Another issue with basing cancer detection upon changes of serum biomarkers is the fact that some patients who develop HCC do not show a change of trend in their GALAD scores. They therefore will not be detected via the analysis of their biomarker data. In the present study, we have estimated that only around \(66\%\) of the patients developing HCC show a change of trend, when using a composite score based upon three biomarkers. This proportion was estimated to be \(81\%\) for Ovarian cancer detection based on the change of trend of the antigen CA125 [30] when combining the information of a previous study [18] (by means of an informative prior distribution) with the analysis of the data of a United Kingdom screening cohort [16]. Another study with data from the UK Collaborative Trial of Ovarian Cancer Screening (UKCTOCS), also using a similar prior distribution from the same previous information, estimated this probability to be \(89\%\) for CA125 and \(84\%\) for both Glycodelin and Human Epididymis Protein 4, but much lower (20–50%) for other selected biomarkers. For HCC it was found in a Taiwanese cohort that, when using an low absolute cut-point of AFP (9 ng/ml), over \(30\%\) of HCCs will not be detected [7], which is consistent with the data from another cohort in the United Kingdom [4]. In general, this lack of change of the biomarker is a limitation that inevitably prevents the detection of some patients with any tumour type, but is particularly relevant for HCC surveillance. It is perhaps disappointing that when assessing changes in trends the inclusion of multiple biomarkers in the GALAD score does not improve this rate more significantly. It is notable the improvement that multiple biomarkers made to HCC detection sensitivity when comparing GALAD alone and AFP [17]. However, the detection of a change-point for at least one of several biomarkers could improve this situation [34].

This study uses a dataset from Japan, a country with a leading reputation in HCC detection and management [19]. Further work is required to validate this approach in other international cohorts. Given that, in general, tumours in this Japanese cohort were diagnosed at early stage (median maximum diameter 1.8 cm at diagnosis) then, conditional on those individuals who do develop a tumour, there is a potential drawback to a diagnostic technique such as the (static) GALAD threshold approach that provided repeated positive indications significantly before diagnosis—to the extent that many of these are likely to be prior to the establishment of a tumour. Consequently this could mean repeated futile attempts at diagnostic based imaging while no tumour has yet developed (so that there is a false positive screening indicator) or while the tumour is not of diagnosable size. Further, given the observed individual heterogeneity of the mean baseline GALAD scores, this may lead to repeated attempts of diagnostic tests of individuals with higher baseline scores due to natural variability, as opposed to a tumour present. Alternatively the proposed dynamic HMM approach using the complete patient longitudinal data has additional benefits over the traditional threshold based detection by both (i) using the change in GALAD scores which consequently removes the dependence on the individual mean baseline; and (ii) providing realistic (shorter) times between biomarker based indication and early stage diagnosis.
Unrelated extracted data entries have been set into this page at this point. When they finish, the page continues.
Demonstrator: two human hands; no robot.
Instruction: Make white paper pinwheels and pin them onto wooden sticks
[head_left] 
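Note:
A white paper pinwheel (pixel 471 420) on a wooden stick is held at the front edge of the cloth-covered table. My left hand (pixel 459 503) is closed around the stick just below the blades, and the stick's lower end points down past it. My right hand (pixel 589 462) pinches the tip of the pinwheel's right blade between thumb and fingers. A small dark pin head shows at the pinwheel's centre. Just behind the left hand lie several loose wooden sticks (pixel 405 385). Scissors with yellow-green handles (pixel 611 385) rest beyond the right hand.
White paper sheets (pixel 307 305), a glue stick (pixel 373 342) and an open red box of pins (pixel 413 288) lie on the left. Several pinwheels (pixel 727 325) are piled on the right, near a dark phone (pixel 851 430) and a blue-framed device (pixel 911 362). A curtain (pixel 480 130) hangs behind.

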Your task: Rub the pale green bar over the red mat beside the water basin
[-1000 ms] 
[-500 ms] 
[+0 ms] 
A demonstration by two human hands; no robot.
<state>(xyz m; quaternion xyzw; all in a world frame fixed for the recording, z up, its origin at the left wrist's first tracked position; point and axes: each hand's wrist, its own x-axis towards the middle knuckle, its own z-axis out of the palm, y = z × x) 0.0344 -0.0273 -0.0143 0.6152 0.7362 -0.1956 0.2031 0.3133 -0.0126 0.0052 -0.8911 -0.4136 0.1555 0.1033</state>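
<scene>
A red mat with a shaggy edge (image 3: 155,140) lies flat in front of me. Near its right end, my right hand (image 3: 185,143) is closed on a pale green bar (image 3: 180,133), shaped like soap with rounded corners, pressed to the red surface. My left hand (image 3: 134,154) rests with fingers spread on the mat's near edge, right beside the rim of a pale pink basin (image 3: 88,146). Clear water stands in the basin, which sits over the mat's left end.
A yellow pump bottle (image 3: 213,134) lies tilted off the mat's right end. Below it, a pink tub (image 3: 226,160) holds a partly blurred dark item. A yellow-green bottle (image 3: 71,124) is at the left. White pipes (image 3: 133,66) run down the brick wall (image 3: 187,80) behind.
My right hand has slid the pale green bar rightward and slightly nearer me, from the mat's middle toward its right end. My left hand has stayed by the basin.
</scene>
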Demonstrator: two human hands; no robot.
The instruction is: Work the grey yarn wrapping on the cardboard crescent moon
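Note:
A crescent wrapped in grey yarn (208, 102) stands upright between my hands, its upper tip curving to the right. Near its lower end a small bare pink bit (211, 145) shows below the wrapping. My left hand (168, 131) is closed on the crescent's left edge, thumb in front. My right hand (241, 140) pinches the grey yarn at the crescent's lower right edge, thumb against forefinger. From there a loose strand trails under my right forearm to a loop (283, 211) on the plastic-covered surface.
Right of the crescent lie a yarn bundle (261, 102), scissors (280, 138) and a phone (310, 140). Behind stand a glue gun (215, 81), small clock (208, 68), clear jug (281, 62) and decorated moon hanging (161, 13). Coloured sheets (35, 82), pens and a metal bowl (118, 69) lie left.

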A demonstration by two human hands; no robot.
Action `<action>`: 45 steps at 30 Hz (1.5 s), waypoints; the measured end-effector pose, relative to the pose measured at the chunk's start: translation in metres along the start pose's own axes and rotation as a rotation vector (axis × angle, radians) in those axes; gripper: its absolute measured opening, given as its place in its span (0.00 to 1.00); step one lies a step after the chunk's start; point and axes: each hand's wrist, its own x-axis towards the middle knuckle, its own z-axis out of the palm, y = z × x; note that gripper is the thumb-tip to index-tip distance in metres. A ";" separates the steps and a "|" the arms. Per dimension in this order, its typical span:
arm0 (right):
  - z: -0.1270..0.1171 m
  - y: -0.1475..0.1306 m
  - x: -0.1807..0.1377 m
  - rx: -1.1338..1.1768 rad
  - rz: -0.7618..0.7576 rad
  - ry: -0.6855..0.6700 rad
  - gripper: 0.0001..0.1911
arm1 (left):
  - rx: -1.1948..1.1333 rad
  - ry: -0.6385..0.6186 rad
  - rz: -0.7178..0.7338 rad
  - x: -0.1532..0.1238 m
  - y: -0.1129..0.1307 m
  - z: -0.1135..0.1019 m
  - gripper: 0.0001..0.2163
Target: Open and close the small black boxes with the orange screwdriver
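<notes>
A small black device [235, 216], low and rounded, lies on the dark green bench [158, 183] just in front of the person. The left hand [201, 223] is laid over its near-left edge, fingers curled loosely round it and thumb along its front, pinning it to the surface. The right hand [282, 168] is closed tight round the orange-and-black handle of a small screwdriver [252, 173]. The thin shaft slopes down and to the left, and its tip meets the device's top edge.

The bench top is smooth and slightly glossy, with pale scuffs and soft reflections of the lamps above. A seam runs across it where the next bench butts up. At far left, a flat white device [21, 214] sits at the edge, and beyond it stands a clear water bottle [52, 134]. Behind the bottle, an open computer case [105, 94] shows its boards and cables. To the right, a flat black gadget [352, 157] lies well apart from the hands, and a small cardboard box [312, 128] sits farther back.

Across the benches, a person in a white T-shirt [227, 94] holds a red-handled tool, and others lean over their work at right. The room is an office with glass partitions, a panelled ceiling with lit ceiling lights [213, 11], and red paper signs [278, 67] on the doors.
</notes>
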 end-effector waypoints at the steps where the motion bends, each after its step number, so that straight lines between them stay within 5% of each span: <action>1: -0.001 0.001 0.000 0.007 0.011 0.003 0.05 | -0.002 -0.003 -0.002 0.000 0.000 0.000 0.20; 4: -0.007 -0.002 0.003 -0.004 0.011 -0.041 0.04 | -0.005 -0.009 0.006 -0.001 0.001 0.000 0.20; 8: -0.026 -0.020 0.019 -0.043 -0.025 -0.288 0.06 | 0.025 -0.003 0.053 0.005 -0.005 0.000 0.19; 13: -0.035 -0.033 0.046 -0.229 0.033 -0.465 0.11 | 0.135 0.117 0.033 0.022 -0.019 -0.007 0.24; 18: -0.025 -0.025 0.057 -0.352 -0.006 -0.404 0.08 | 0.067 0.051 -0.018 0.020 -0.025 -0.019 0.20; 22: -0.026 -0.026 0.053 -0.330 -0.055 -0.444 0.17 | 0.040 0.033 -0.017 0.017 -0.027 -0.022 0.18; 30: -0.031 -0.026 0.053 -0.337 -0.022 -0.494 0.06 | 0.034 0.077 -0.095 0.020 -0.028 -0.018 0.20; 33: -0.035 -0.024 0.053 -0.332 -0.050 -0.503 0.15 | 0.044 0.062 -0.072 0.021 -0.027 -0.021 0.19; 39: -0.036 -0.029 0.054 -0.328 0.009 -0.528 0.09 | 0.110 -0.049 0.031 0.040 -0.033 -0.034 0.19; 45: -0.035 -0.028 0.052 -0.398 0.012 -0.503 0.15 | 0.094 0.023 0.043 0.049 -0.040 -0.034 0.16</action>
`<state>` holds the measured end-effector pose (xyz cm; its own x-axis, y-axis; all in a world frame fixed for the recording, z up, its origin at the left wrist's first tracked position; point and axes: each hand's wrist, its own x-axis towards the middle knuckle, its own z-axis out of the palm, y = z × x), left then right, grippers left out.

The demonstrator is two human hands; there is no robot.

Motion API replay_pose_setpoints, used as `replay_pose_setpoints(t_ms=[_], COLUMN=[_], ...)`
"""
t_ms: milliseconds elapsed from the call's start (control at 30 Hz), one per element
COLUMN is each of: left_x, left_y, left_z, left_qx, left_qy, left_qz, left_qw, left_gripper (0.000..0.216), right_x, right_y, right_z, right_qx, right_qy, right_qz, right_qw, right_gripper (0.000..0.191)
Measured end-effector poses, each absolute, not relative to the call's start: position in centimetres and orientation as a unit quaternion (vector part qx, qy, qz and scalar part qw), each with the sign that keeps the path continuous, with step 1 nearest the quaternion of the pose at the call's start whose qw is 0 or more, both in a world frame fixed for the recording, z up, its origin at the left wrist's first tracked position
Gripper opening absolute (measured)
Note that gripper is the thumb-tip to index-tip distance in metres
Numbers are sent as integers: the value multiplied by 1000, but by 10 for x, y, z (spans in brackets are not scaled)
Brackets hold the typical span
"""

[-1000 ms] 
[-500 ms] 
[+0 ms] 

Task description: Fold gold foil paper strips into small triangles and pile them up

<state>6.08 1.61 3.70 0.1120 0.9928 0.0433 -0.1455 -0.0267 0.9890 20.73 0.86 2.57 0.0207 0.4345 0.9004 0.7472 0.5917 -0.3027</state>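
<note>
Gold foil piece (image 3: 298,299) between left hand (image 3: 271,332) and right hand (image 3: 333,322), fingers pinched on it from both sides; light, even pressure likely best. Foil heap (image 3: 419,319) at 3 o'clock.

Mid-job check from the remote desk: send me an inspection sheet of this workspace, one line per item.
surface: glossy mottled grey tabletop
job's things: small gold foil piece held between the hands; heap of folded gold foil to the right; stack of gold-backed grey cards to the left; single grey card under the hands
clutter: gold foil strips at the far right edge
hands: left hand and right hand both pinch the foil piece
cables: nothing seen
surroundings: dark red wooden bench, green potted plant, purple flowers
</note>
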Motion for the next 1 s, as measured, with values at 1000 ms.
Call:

Current active research focuses on extending the proposed approach further by modelling several blood biomarkers simultaneously (AFP, AFP-L3 and DCP) [34], taking into account that they can evolve differently over time and with the onset of HCC. We are also exploring other ways of modelling the time from the HCC onset to the diagnosis, where an increasing instead of constant hazard is considered. Further we are investigating the inclusion of additional covariates such as age, gender, aetiology of the cirrhosis and time-varying health indicators in order to improve the predictive performance of the model.

In conclusion, in this paper we have presented a method for the analysis of longitudinal tumour biomarker data which permits the detection of the moment when a change in its trend occurs. This method is able to deal with real data both in the training of the parameters and the surveillance phases and could potentially be implemented within healthcare systems in the longer term.